When the North Carolina mom went to remove her toddler's earring, she noticed that the front flange was actually embedded into her daughter's earlobe — only the post and the earring's back remained, sticking out the back of the 3-1/2-year-old's ear. What was left of the earring was stuck, and she was unable to easily remove it.
"I watched it for a few days hoping that it would work itself back out," Moore says, but after a few days, she was no longer comfortable waiting and made an appointment with the family's pediatrician.
The family was promptly referred to an ear, nose and throat doctor, who quickly determined that outpatient surgery was the best option for safe removal. This situation was stressful enough, but when Moore went to remove her other earring before the surgery took place, the face to that earring also fell off.
"Luckily, this one was not embedded in her ear yet, and the doctor was able to remove it while she was under anesthesia without having to cut the earlobe," she shares. "He did, however, have to make an incision on the ear with the embedded earring in order to remove it."
Image: Michelle Moore
Her surgery went well and the toddler will recover fine, but Moore spoke with SheKnows because she wants to get the word out about these earrings to save other little kids the pain and heartache.
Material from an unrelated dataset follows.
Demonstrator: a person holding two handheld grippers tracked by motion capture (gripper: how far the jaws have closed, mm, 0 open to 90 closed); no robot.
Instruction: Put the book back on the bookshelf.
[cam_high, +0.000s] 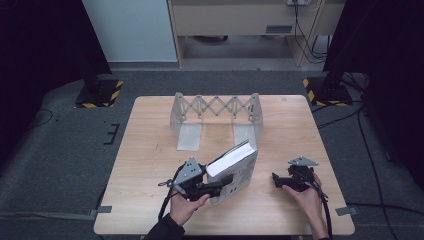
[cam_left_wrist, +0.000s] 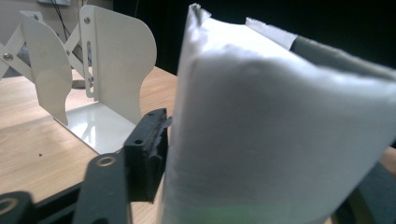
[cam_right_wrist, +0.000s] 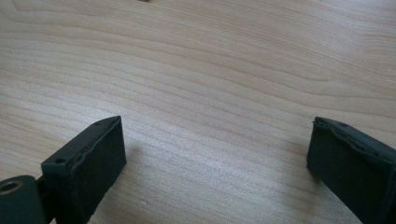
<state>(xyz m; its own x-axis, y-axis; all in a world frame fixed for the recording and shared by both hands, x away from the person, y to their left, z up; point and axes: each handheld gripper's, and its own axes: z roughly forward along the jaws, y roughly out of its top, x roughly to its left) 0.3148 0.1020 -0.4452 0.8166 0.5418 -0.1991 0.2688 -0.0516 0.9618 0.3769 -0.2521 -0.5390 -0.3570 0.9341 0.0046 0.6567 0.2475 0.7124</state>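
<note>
The left hand-held gripper (cam_high: 226, 181) sits at the near middle of the wooden worktop (cam_high: 150, 150), held in the person's left hand (cam_high: 186, 206), and its jaws are clamped on a thick book (cam_high: 234, 167) with a pale cover. In the high view the book is tilted, its white page block facing up and to the left, its lower edge at or close to the worktop surface; whether it touches cannot be told. In the left gripper view the book (cam_left_wrist: 280, 140) stands directly against the inner face of the one black jaw that shows, the page block rising well above it, and a dark cover edge shows along the upper right. The opposite jaw is hidden behind the book. Behind the book, toward the far side of the worktop, stands an expanding book rack (cam_high: 216, 117) of pale metal with a scissor lattice between two upright end plates and two flat base plates lying toward the person. The rack holds nothing between its plates. In the left gripper view its end plates (cam_left_wrist: 119, 60) stand upright just beyond the jaw, apart from the book. The right hand-held gripper (cam_high: 278, 181) lies low at the near right of the worktop, held in the person's right hand (cam_high: 306, 196), well apart from the book. In the right gripper view its jaws stand spread wide over bare wood (cam_right_wrist: 210, 70), with nothing between them.
</note>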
"Sophia has had her ears pierced for about a year," she explains. "She initially had another pair of earrings, but likes Hello Kitty so my mother-in-law bought her a pair of Hello Kitty earrings from Claire's." Moore notes that her mother-in-law was hoping to get a quality pair of earrings so she selected a set of starter earrings, which are the ones that are used when someone gets their ears pierced.
Nobody expects the face of an earring to fall off, allowing for the flange of the earring to become embedded in their child's ear. And nobody wants to see their young child going under anesthesia because they were wearing earrings that didn't work the way they were designed to — which is to not fall apart while in a child's ear.
If your child has pierced ears, make sure you inspect them regularly to make sure the front is firmly attached to the post so this doesn't happen to your child. You should also make sure you follow the directions for aftercare to keep infection at bay. The American Academy of Pediatrics recommends rubbing alcohol or antibiotic ointment be applied to a new piercing three times daily for a few days to reduce the risk of infection. After that, parents are advised to keep an eye on the post on the back of the ear, which can also become embedded in the earlobe, as well as keeping an eye out for contact allergies, tearing and other complications.
Moore has since been in contact with Claire's, who apologized and promised to investigate further. Claire's had not returned SheKnows's call for comment at press time.